* Source material
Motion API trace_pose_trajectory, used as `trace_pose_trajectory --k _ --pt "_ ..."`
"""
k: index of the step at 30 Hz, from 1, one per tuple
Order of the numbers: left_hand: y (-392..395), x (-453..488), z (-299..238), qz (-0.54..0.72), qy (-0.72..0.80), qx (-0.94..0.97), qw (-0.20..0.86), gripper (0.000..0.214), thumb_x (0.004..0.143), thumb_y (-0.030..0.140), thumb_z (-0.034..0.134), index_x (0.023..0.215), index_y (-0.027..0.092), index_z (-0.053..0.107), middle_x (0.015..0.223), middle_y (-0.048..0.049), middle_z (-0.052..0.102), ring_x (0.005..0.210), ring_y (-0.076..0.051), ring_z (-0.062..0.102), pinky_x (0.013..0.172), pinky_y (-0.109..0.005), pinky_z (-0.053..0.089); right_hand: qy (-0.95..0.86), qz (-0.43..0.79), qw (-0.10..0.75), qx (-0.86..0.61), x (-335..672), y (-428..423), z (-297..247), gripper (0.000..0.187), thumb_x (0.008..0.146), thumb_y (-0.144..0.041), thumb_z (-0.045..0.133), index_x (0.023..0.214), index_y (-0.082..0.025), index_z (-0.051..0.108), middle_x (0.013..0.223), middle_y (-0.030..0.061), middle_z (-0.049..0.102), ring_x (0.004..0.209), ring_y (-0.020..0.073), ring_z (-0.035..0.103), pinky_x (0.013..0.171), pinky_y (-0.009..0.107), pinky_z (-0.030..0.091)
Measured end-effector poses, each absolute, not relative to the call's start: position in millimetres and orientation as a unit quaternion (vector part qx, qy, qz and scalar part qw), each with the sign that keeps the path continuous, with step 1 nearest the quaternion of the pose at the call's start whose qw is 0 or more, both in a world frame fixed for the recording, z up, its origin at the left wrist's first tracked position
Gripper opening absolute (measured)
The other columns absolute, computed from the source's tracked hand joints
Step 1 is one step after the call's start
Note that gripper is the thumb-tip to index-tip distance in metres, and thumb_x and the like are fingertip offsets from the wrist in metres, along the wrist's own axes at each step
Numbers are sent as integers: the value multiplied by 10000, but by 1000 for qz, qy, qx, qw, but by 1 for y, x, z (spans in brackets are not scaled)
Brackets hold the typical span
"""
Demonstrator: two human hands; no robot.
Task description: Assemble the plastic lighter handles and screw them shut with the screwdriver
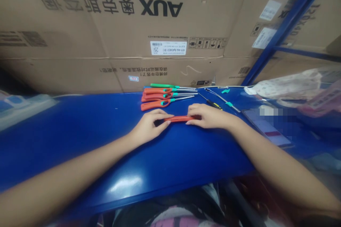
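Both my hands rest on a blue table [87,131] and together hold a slim red lighter body [179,118] that lies flat between them. My left hand [150,125] pinches its left end with curled fingers. My right hand [207,115] covers its right end with the fingers closed over it. Just behind the hands lies a row of several long-nozzle lighters [160,96] with red or green handles and metal tubes pointing right.
A yellow-handled screwdriver [213,104] and a thin tool with a teal piece [227,104] lie to the right of the lighters. A phone [266,127] lies at right, with plastic bags [298,87] behind it. Big cardboard boxes [119,32] wall off the table's back.
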State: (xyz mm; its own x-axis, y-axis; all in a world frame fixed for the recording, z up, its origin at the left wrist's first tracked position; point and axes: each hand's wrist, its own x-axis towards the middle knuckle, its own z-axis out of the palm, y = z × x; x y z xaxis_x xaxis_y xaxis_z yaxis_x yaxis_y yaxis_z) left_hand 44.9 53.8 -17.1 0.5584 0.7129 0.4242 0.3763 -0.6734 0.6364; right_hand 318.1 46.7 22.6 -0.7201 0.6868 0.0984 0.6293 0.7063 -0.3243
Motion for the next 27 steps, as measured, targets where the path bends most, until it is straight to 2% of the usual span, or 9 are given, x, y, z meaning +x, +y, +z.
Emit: trace_pose_trajectory --k 4,10,13,18,23,27 --pt "53 45 -17 344 331 844 246 252 925 315 625 1091 197 774 1101 -89 736 1008 -223 702 943 -381 557 -921 111 124 -353 317 48 20 259 956 -398 618 847 -169 668 862 64 622 869 209 539 795 356 442" --pt "55 43 -19 336 323 852 239 269 890 284 669 1131 203 753 1145 -88 740 1062 -229 696 994 -395 544 -919 130 150 -340 316 43 29 118 916 -197 610 819 -180 676 843 56 659 840 189 561 767 331 453" --pt "57 42 -21 329 321 856 235 320 863 273 695 1172 197 733 1175 -93 735 1085 -233 691 1014 -400 535 -917 136 140 -347 317 44 31 80 892 -222 659 831 -179 687 859 55 663 855 189 566 779 329 456" --pt "57 42 -22 319 326 862 222 335 859 260 686 1179 169 716 1166 -96 733 1053 -225 692 996 -390 538 -922 137 104 -348 319 46 29 130 896 -284 696 818 -180 696 854 58 656 887 208 535 810 349 445" --pt "58 42 -23 317 341 856 224 359 846 279 692 1186 165 698 1134 -85 738 983 -216 701 934 -372 564 -909 162 143 -356 318 46 29 144 920 -255 659 795 -183 660 851 49 681 865 196 561 788 332 449" --pt "59 43 -24 326 356 844 233 393 821 289 710 1199 185 674 1203 -88 727 1078 -242 694 989 -398 547 -893 139 223 -365 317 47 28 126 934 -250 619 835 -184 663 854 49 676 812 178 596 768 315 465"
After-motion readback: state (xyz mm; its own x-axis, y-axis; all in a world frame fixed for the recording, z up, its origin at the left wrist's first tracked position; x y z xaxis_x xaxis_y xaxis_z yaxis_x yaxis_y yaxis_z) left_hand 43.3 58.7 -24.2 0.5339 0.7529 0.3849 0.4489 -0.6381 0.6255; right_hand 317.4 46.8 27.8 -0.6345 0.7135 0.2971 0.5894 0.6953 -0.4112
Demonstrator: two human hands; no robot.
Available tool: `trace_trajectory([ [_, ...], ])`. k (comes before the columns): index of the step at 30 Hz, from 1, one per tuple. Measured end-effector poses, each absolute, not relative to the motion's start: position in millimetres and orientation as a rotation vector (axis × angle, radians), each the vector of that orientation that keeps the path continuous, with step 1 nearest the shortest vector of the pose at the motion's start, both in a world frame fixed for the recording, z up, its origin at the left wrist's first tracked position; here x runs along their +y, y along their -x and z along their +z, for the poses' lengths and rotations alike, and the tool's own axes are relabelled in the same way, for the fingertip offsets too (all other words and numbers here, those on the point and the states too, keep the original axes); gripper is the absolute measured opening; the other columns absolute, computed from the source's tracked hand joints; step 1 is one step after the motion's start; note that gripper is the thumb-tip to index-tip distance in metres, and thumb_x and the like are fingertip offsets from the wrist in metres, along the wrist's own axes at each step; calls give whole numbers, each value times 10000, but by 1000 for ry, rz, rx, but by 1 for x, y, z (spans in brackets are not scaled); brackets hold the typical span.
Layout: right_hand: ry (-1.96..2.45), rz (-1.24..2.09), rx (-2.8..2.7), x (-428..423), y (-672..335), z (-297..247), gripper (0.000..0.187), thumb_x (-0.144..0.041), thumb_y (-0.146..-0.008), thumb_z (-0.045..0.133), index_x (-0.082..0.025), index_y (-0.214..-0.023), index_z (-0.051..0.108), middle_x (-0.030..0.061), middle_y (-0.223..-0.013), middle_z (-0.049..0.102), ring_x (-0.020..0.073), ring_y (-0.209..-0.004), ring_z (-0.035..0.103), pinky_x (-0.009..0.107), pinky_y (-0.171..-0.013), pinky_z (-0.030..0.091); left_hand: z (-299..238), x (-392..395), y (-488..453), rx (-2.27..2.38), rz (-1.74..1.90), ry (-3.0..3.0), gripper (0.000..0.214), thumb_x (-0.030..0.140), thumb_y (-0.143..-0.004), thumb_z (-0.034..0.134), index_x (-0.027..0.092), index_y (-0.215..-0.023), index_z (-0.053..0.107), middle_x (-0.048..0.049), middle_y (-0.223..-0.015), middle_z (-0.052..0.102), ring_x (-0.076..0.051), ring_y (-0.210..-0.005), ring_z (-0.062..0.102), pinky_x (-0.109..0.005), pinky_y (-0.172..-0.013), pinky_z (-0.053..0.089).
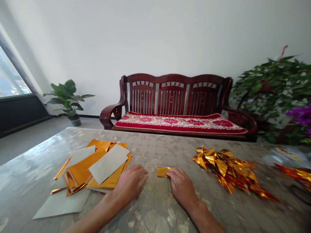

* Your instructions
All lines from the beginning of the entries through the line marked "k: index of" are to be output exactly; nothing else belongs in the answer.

* Solution for this task
Motion API trace_pose_trajectory, used as `trace_pose_trajectory --k _ --pt "_ ..."`
"""
k: index of the step at 30 Hz, from 1, one per tuple

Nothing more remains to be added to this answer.